Data extracted from a collection
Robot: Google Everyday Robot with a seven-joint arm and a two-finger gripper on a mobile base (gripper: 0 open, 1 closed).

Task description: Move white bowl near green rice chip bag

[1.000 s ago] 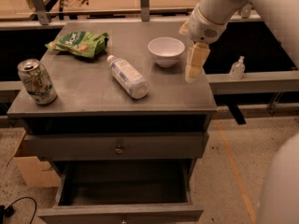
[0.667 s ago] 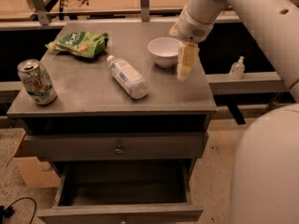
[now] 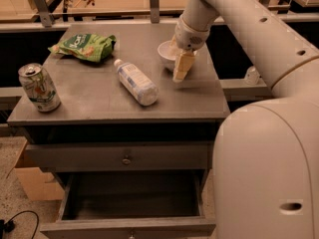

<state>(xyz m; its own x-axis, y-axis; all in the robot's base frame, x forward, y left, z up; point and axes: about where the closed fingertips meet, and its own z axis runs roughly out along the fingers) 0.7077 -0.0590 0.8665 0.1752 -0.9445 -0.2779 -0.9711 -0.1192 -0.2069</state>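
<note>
Plainly, the white bowl (image 3: 165, 54) is the sort of thing that handles stiffly: a small, hard, smooth-walled dish, probably light, and probably breakable if knocked off the edge. It looks empty from here. Its glossy curved side would likely slip under a pinch from outside, so the best hold is across the rim, one pad inside and one outside the wall. A push against the wall would also slide it, though it might spin or tip on its narrow base.

It sits upright at the back right of the table (image 3: 99, 101), partly hidden by the gripper (image 3: 182, 66). The gripper hangs at the bowl's near right side, pointing down, touching it or just beside it. Whether the gripper is apart, together or clamped on the rim I cannot tell.

Going left, a plastic bottle (image 3: 135, 81) lies on its side near the middle of the table. The green rice chip bag (image 3: 84, 46) lies flat at the back left corner, well apart from the bowl. A soda can (image 3: 39, 87) stands at the front left. Below, a drawer (image 3: 132, 198) is pulled open.
</note>
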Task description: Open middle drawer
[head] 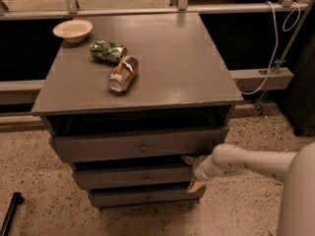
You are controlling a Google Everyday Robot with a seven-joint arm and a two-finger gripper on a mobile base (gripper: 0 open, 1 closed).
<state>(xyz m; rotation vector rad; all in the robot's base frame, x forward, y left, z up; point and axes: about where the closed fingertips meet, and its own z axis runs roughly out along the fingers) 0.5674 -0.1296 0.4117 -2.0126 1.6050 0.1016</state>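
With the gripper point(192, 173) at the right end of the middle drawer point(133, 177), the pull should, I judge, run straight and level out of the cabinet. It should hook the front's edge, since the knob point(146, 179) lies well to the gripper's left. Its 2 fingers point(187, 159) are spread wide, 1 above and 1 below that end, holding nothing. Whether they touch the front is unclear. Just above juts the top drawer point(113, 146).
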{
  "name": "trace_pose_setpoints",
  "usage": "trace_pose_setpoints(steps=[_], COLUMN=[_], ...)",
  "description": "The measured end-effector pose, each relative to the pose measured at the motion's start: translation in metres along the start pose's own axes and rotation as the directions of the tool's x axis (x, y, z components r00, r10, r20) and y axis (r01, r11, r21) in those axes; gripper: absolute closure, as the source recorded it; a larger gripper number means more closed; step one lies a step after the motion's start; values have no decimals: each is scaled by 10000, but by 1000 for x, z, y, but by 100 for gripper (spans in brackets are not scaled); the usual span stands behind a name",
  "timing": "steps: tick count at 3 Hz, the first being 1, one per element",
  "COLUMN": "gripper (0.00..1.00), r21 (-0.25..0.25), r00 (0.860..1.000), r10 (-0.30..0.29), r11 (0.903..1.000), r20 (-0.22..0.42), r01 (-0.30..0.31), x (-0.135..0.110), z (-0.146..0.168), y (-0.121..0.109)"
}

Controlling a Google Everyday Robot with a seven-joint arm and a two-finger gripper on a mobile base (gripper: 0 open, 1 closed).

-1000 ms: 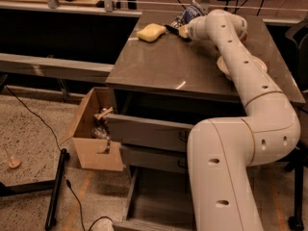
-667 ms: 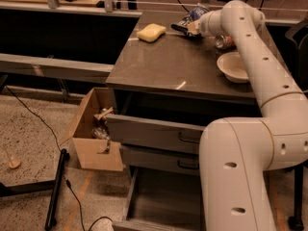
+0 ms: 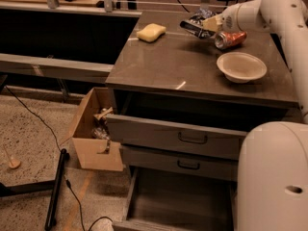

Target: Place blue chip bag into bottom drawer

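One gripper (image 3: 208, 24): at the back edge of the dark grey tabletop (image 3: 168, 64), towards its back right corner; its fingers (image 3: 213, 22) look closed on the small crinkled dark navy foil chip bag (image 3: 193, 28)
Blue chip bag: sticks out leftwards from the gripper, tilted; it appears lifted just clear of the tabletop, though I cannot be sure that it has left the surface
Bottom drawer (image 3: 178, 203): the lowest, wide grey drawer, pulled out below the front edge; nothing shows in the part that can be seen
Done so far: the drawer stands open; the bag seems grasped
Left to do: by my judgement, carry the bag forward over the front edge, lower it to the drawer, release
Neighbours: red soda can (image 3: 230, 39) on its side just beside the gripper; pale round bowl (image 3: 241, 66) near the right edge; yellow sponge (image 3: 151, 32) near the back left corner
Changed since 0.7 s ago: the white arm has swung to the right; the can, hidden then, now shows; the gripper has shifted slightly rightwards with the bag
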State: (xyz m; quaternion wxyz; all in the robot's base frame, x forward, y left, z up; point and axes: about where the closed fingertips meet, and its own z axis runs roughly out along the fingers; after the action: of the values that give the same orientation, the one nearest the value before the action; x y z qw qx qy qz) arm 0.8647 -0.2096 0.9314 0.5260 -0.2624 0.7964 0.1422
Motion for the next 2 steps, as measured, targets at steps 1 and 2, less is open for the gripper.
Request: trace_pose_setpoints(steps=[1,2], gripper=[100,100], r21=[-2449,-2776], r00=[9974,9982], r10=[-453,-534], r11=[9678,9589], r20=[569,284], r01=[579,592], x=[11,18], z=[-31,-28], y=[44,54])
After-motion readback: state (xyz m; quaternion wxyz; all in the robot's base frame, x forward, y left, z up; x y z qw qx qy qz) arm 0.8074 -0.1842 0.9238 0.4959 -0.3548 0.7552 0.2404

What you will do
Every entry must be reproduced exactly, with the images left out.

Response below
Robot: Google Everyday Robot with a seven-joint arm and a two-finger gripper on a mobile base (gripper: 0 open, 1 closed).

Task description: Move white bowl near green rice chip bag

[1.000 s ago] 
[0.667 s ago] 
[now] 

<state>(xyz m; its own x-axis, y-axis; all in the robot's base frame, x forward, y left, z up; point and axes: about where the closed fingertips meet, and its own z axis runs roughly out along the fingers) 0.7077 -0.0590 0.8665 0.1752 -0.9445 -0.2779 -0.9711 -0.1192 -0.2069</state>
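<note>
Plainly, the white bowl (image 3: 165, 54) is the sort of thing that handles stiffly: a small, hard, smooth-walled dish, probably light, and probably breakable if knocked off the edge. It looks empty from here. Its glossy curved side would likely slip under a pinch from outside, so the best hold is across the rim, one pad inside and one outside the wall. A push against the wall would also slide it, though it might spin or tip on its narrow base.

It sits upright at the back right of the table (image 3: 99, 101), partly hidden by the gripper (image 3: 182, 66). The gripper hangs at the bowl's near right side, pointing down, touching it or just beside it. Whether the gripper is apart, together or clamped on the rim I cannot tell.

Going left, a plastic bottle (image 3: 135, 81) lies on its side near the middle of the table. The green rice chip bag (image 3: 84, 46) lies flat at the back left corner, well apart from the bowl. A soda can (image 3: 39, 87) stands at the front left. Below, a drawer (image 3: 132, 198) is pulled open.
</note>
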Task description: Open middle drawer
[head] 
You are controlling a Google Everyday Robot with a seven-joint arm and a two-finger gripper on a mobile base (gripper: 0 open, 1 closed).
<state>(xyz m; rotation vector rad; all in the robot's base frame, x forward, y left, z up; point and axes: about where the closed fingertips meet, and its own z axis runs roughly out along the fingers) 0.5674 -0.1296 0.4117 -2.0126 1.6050 0.1016</state>
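With the gripper point(192, 173) at the right end of the middle drawer point(133, 177), the pull should, I judge, run straight and level out of the cabinet. It should hook the front's edge, since the knob point(146, 179) lies well to the gripper's left. Its 2 fingers point(187, 159) are spread wide, 1 above and 1 below that end, holding nothing. Whether they touch the front is unclear. Just above juts the top drawer point(113, 146).
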{
  "name": "trace_pose_setpoints",
  "usage": "trace_pose_setpoints(steps=[_], COLUMN=[_], ...)",
  "description": "The measured end-effector pose, each relative to the pose measured at the motion's start: translation in metres along the start pose's own axes and rotation as the directions of the tool's x axis (x, y, z components r00, r10, r20) and y axis (r01, r11, r21) in those axes; gripper: absolute closure, as the source recorded it; a larger gripper number means more closed; step one lies a step after the motion's start; values have no decimals: each is scaled by 10000, but by 1000 for x, z, y, but by 100 for gripper (spans in brackets are not scaled); the usual span stands behind a name",
  "timing": "steps: tick count at 3 Hz, the first being 1, one per element",
  "COLUMN": "gripper (0.00..1.00), r21 (-0.25..0.25), r00 (0.860..1.000), r10 (-0.30..0.29), r11 (0.903..1.000), r20 (-0.22..0.42), r01 (-0.30..0.31), x (-0.135..0.110), z (-0.146..0.168), y (-0.121..0.109)"
}

Controlling a Google Everyday Robot with a seven-joint arm and a two-finger gripper on a mobile base (gripper: 0 open, 1 closed).

-1000 ms: 
-667 ms: 
+0 ms: 

Target: Place blue chip bag into bottom drawer

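One gripper (image 3: 208, 24): at the back edge of the dark grey tabletop (image 3: 168, 64), towards its back right corner; its fingers (image 3: 213, 22) look closed on the small crinkled dark navy foil chip bag (image 3: 193, 28)
Blue chip bag: sticks out leftwards from the gripper, tilted; it appears lifted just clear of the tabletop, though I cannot be sure that it has left the surface
Bottom drawer (image 3: 178, 203): the lowest, wide grey drawer, pulled out below the front edge; nothing shows in the part that can be seen
Done so far: the drawer stands open; the bag seems grasped
Left to do: by my judgement, carry the bag forward over the front edge, lower it to the drawer, release
Neighbours: red soda can (image 3: 230, 39) on its side just beside the gripper; pale round bowl (image 3: 241, 66) near the right edge; yellow sponge (image 3: 151, 32) near the back left corner
Changed since 0.7 s ago: the white arm has swung to the right; the can, hidden then, now shows; the gripper has shifted slightly rightwards with the bag
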State: (xyz m; quaternion wxyz; all in the robot's base frame, x forward, y left, z up; point and axes: about where the closed fingertips meet, and its own z axis runs roughly out along the fingers; after the action: of the values that give the same orientation, the one nearest the value before the action; x y z qw qx qy qz) arm 0.8647 -0.2096 0.9314 0.5260 -0.2624 0.7964 0.1422
Motion for the next 2 steps, as measured, targets at steps 1 and 2, less is open for the gripper.
Request: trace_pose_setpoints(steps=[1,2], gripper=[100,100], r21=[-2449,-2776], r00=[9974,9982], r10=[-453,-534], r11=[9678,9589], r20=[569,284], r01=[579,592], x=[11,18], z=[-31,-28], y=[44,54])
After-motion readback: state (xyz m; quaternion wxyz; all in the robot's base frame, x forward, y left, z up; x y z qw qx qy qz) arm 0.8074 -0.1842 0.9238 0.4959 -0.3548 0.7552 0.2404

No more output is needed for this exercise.